== INSTRUCTIONS FOR THE TASK ==
Leaving the pictures aside, return all of the data below exactly.

== MATERIAL PROVIDED ==

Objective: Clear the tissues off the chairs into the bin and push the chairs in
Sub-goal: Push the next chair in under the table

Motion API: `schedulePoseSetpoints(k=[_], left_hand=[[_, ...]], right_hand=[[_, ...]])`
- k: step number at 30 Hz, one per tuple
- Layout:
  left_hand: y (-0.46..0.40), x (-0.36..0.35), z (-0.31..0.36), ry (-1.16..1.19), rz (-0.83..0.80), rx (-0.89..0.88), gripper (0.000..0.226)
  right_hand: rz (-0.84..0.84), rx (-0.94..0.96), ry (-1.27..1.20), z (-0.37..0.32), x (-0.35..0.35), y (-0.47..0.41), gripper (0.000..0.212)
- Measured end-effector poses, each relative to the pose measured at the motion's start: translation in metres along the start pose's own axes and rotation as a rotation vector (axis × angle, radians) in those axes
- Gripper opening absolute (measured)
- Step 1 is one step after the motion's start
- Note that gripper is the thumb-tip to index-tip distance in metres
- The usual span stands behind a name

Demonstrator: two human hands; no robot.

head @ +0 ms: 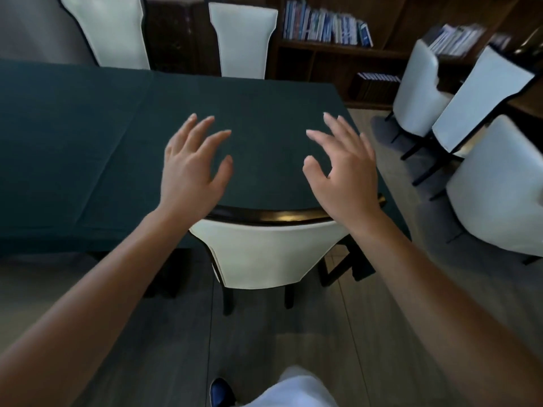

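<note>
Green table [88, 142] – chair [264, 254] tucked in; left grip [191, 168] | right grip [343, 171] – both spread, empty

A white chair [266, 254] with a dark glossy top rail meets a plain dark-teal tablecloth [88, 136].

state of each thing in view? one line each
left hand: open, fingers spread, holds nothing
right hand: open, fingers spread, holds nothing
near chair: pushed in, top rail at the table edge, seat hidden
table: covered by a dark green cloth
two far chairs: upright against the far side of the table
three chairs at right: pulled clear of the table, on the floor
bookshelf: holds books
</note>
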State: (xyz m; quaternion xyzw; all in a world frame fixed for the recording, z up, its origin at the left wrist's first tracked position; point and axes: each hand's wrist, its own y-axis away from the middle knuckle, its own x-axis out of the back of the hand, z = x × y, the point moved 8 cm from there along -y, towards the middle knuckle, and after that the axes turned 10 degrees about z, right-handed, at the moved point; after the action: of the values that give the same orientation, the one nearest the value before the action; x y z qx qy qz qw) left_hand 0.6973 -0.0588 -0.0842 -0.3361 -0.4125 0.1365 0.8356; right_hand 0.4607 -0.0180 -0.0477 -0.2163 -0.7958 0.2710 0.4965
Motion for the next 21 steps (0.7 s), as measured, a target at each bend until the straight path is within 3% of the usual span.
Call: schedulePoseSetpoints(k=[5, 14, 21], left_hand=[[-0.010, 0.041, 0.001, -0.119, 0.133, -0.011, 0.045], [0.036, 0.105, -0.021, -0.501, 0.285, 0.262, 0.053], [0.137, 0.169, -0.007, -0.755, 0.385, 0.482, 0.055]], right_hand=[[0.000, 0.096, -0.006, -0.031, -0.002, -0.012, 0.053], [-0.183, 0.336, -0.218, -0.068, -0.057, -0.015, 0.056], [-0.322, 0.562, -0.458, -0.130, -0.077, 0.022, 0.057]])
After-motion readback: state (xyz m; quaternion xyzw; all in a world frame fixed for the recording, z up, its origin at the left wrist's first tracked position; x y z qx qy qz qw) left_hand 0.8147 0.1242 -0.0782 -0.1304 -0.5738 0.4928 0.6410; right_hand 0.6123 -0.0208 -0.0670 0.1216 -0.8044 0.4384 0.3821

== SOLUTION TO THIS PROBLEM ==
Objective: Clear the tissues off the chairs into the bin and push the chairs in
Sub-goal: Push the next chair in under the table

Motion API: `schedulePoseSetpoints(k=[_], left_hand=[[_, ...]], right_hand=[[_, ...]])`
- k: step number at 30 Hz, one per tuple
- Layout:
  left_hand: y (-0.46..0.40), x (-0.36..0.35), z (-0.31..0.36), ry (-1.16..1.19), rz (-0.83..0.80), rx (-0.89..0.88), gripper (0.000..0.226)
  right_hand: rz (-0.84..0.84), rx (-0.94..0.96), ry (-1.27..1.20), z (-0.37..0.32), x (-0.35..0.35), y (-0.47..0.41), gripper (0.000..0.212)
- Measured end-effector poses, each relative to the pose measured at the motion's start: translation in metres along the start pose's own axes and rotation as a rotation vector (axis × angle, radians) in those axes
- Gripper opening absolute (measured)
- Step 1 is one step after the motion's start
- Note that gripper is the thumb-tip to index-tip distance in metres
- The usual span stands behind a name

Demonstrator: two human hands; no robot.

head @ +0 ms: 

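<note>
Green table [88, 142] – chair [264, 254] tucked in; left grip [191, 168] | right grip [343, 171] – both spread, empty

A white chair [266, 254] with a dark glossy top rail meets a plain dark-teal tablecloth [88, 136].

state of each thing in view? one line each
left hand: open, fingers spread, holds nothing
right hand: open, fingers spread, holds nothing
near chair: pushed in, top rail at the table edge, seat hidden
table: covered by a dark green cloth
two far chairs: upright against the far side of the table
three chairs at right: pulled clear of the table, on the floor
bookshelf: holds books
</note>
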State: (xyz m; quaternion xyzw; all in a world frame fixed for the recording, z up, its origin at the left wrist's first tracked position; point and axes: each hand's wrist, its own y-axis away from the middle knuckle, its own x-axis out of the back of the hand, z = x × y, the point moved 8 cm from there along -y, towards the middle knuckle, and after that the axes turned 10 degrees about z, right-handed, at the moved point; after the action: of the values that give the same orientation, the one nearest the value before the action; x y z qx qy qz qw) left_hand 0.6973 -0.0588 -0.0842 -0.3361 -0.4125 0.1365 0.8356; right_hand 0.4607 -0.0180 -0.0477 -0.2163 -0.7958 0.2710 0.4965
Motion for the next 21 steps (0.7 s), as measured, a target at each bend until the straight path is within 3% of the usual span.
Call: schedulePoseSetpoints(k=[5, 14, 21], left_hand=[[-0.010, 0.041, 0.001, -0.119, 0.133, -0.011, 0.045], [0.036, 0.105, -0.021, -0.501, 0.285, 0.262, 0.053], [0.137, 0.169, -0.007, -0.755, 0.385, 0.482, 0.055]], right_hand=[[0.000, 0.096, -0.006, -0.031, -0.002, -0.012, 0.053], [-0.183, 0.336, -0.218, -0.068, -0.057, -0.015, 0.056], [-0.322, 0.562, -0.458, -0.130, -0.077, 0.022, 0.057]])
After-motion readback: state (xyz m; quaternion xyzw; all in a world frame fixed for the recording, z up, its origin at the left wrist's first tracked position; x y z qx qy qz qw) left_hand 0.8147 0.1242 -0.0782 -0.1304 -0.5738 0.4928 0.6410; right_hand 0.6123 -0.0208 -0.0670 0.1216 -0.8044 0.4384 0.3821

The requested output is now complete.